_YOUR ASSIGNMENT_: Lines from the material below that hold the string "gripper" are what is needed; copy each of them.

_DATA BLOCK_:
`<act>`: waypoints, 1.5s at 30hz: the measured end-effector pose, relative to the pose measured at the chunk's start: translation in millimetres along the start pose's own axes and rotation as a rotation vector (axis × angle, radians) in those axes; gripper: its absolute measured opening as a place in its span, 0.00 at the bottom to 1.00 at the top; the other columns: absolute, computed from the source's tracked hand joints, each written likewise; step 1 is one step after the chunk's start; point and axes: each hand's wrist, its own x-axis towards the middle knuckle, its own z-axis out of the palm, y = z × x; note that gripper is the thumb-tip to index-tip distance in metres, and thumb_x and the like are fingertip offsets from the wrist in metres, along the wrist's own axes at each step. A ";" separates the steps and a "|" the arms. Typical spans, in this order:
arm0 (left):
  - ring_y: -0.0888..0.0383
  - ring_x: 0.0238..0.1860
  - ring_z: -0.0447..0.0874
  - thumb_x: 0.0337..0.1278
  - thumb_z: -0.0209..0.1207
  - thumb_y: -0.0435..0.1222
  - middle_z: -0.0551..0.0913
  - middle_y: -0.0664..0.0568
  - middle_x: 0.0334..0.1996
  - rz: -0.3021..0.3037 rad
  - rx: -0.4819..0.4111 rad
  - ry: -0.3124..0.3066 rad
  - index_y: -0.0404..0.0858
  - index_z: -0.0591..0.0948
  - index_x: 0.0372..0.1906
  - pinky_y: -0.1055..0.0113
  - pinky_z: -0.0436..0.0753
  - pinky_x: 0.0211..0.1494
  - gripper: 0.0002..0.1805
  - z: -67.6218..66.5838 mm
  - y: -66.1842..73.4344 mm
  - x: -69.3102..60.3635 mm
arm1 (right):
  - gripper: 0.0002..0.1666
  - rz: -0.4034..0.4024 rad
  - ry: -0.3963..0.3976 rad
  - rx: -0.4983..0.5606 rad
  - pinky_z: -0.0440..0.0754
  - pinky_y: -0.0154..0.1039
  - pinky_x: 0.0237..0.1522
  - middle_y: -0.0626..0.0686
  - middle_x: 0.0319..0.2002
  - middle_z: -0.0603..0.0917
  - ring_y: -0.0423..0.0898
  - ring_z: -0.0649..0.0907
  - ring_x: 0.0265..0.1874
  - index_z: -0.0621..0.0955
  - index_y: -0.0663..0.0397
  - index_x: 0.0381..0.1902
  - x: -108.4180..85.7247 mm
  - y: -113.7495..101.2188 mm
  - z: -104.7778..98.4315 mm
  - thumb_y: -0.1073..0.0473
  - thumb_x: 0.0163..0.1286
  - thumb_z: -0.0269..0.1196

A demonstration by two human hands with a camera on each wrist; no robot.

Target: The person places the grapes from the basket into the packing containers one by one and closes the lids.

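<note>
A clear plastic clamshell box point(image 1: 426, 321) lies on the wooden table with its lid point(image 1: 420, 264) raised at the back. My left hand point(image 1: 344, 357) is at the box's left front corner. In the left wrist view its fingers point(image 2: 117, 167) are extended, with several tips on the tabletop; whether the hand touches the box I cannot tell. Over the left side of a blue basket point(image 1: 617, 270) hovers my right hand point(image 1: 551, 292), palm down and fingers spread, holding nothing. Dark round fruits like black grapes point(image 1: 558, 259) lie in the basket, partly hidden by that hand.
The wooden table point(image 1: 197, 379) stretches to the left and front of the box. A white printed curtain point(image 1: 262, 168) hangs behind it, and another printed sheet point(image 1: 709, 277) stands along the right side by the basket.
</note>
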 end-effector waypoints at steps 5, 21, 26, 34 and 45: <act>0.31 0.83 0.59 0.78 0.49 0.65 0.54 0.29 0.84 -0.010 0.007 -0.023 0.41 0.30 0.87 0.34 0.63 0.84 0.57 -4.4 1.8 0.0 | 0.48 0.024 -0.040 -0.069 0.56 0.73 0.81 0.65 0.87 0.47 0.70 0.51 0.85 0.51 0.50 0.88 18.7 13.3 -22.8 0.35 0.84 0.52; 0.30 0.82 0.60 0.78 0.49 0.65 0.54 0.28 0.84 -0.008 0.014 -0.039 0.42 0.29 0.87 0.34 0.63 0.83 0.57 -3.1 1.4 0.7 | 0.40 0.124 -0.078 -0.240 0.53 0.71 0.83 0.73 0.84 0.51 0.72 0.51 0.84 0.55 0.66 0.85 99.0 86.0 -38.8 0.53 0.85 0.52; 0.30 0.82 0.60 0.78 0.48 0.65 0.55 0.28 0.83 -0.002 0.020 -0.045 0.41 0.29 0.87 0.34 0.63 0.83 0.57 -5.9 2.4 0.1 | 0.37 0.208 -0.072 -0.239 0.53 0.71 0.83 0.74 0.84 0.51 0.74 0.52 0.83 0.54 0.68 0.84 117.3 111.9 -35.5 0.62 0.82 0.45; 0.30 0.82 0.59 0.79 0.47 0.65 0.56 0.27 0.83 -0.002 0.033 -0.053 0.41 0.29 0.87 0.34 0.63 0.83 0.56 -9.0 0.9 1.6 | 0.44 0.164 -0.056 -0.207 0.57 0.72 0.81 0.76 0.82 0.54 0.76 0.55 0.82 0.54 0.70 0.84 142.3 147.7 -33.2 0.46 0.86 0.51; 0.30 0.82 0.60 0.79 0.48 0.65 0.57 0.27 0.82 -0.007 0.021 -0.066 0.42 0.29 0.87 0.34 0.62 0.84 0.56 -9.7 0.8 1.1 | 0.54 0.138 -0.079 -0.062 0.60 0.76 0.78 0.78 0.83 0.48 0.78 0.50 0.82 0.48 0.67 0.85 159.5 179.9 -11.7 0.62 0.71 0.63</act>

_SOLUTION TO THIS PROBLEM_:
`<act>`: waypoints, 1.5s at 30hz: the measured end-effector pose, relative to the pose measured at the chunk's start: translation in millimetres along the start pose's own axes and rotation as a rotation vector (axis × angle, radians) in those axes; gripper: its absolute measured opening as a place in its span, 0.00 at the bottom to 1.00 at the top; the other columns: absolute, computed from the source's tracked hand joints, each written likewise; step 1 is one step after the chunk's start; point and axes: each hand's wrist, its own x-axis towards the middle knuckle, its own z-axis out of the palm, y = z × x; note that gripper is the thumb-tip to index-tip distance in metres, and thumb_x and the like are fingertip offsets from the wrist in metres, along the wrist's own axes at each step. A ";" separates the steps and a "|" the arms. Typical spans, in this order:
  - gripper: 0.0002..0.1805
  - gripper: 0.0002..0.1666

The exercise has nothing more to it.